↓↓↓
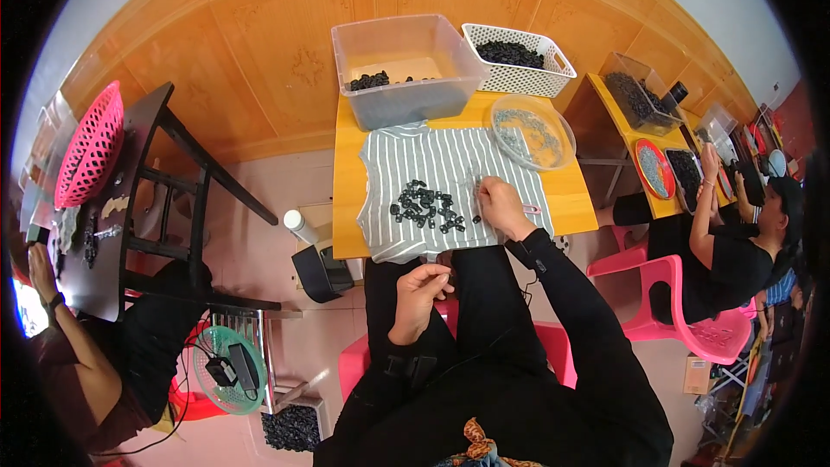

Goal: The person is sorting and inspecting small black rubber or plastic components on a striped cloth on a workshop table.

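Note:
My left hand [418, 303] is held above my lap, just off the table's near edge, with thumb and forefinger pinched together. Whatever sits in that pinch is too small to name. Over the grey-and-white striped cloth [389, 151], my right hand [503, 207] has its fingers curled and closed, tips down at the fabric; anything in them is hidden. Left of it lies a loose pile of small black plastic pieces [424, 205]. A small flat pinkish object [531, 209] rests by its wrist side.
A clear bin [406, 108] and a white perforated basket [527, 80], both with black pieces, stand at the table's back. A round clear tray [566, 149] holds small metal bits. Co-workers sit left, by a dark table [104, 233], and right, near a pink chair [661, 294].

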Tool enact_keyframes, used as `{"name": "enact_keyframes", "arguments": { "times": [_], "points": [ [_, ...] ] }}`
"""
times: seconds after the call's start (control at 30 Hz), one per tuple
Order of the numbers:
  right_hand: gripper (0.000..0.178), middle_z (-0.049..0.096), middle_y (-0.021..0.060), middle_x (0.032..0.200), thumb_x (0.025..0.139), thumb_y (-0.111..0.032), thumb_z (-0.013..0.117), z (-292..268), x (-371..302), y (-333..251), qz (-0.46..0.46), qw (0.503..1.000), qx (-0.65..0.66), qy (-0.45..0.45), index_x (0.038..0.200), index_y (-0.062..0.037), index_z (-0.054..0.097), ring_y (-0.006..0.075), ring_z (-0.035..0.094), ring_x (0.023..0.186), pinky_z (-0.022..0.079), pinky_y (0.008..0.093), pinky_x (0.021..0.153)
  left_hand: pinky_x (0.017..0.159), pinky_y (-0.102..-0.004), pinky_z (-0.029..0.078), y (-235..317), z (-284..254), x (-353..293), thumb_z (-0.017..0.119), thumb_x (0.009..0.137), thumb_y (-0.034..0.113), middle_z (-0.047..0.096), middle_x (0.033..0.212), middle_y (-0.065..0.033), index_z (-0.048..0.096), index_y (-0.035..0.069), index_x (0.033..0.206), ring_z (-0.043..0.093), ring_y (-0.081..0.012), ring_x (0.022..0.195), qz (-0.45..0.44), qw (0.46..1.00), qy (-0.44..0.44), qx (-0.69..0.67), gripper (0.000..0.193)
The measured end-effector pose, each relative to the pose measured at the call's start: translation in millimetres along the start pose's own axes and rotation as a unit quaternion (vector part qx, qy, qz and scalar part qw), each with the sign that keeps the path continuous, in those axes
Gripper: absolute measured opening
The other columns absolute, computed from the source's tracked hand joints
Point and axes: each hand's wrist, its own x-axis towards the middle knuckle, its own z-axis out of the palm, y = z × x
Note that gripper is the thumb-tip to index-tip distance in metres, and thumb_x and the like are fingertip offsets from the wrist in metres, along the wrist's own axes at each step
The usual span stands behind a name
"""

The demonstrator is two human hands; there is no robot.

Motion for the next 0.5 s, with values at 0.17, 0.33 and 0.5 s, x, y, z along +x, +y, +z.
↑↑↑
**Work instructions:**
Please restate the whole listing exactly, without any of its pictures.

**Task answer:**
Goal: The person is sorting and inspecting small black rubber or plastic components on a striped cloth on a workshop table.

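Note:
My left hand [418, 303] is held above my lap, just off the table's near edge, with thumb and forefinger pinched together. Whatever sits in that pinch is too small to name. Over the grey-and-white striped cloth [389, 151], my right hand [503, 207] has its fingers curled and closed, tips down at the fabric; anything in them is hidden. Left of it lies a loose pile of small black plastic pieces [424, 205]. A small flat pinkish object [531, 209] rests by its wrist side.
A clear bin [406, 108] and a white perforated basket [527, 80], both with black pieces, stand at the table's back. A round clear tray [566, 149] holds small metal bits. Co-workers sit left, by a dark table [104, 233], and right, near a pink chair [661, 294].
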
Tool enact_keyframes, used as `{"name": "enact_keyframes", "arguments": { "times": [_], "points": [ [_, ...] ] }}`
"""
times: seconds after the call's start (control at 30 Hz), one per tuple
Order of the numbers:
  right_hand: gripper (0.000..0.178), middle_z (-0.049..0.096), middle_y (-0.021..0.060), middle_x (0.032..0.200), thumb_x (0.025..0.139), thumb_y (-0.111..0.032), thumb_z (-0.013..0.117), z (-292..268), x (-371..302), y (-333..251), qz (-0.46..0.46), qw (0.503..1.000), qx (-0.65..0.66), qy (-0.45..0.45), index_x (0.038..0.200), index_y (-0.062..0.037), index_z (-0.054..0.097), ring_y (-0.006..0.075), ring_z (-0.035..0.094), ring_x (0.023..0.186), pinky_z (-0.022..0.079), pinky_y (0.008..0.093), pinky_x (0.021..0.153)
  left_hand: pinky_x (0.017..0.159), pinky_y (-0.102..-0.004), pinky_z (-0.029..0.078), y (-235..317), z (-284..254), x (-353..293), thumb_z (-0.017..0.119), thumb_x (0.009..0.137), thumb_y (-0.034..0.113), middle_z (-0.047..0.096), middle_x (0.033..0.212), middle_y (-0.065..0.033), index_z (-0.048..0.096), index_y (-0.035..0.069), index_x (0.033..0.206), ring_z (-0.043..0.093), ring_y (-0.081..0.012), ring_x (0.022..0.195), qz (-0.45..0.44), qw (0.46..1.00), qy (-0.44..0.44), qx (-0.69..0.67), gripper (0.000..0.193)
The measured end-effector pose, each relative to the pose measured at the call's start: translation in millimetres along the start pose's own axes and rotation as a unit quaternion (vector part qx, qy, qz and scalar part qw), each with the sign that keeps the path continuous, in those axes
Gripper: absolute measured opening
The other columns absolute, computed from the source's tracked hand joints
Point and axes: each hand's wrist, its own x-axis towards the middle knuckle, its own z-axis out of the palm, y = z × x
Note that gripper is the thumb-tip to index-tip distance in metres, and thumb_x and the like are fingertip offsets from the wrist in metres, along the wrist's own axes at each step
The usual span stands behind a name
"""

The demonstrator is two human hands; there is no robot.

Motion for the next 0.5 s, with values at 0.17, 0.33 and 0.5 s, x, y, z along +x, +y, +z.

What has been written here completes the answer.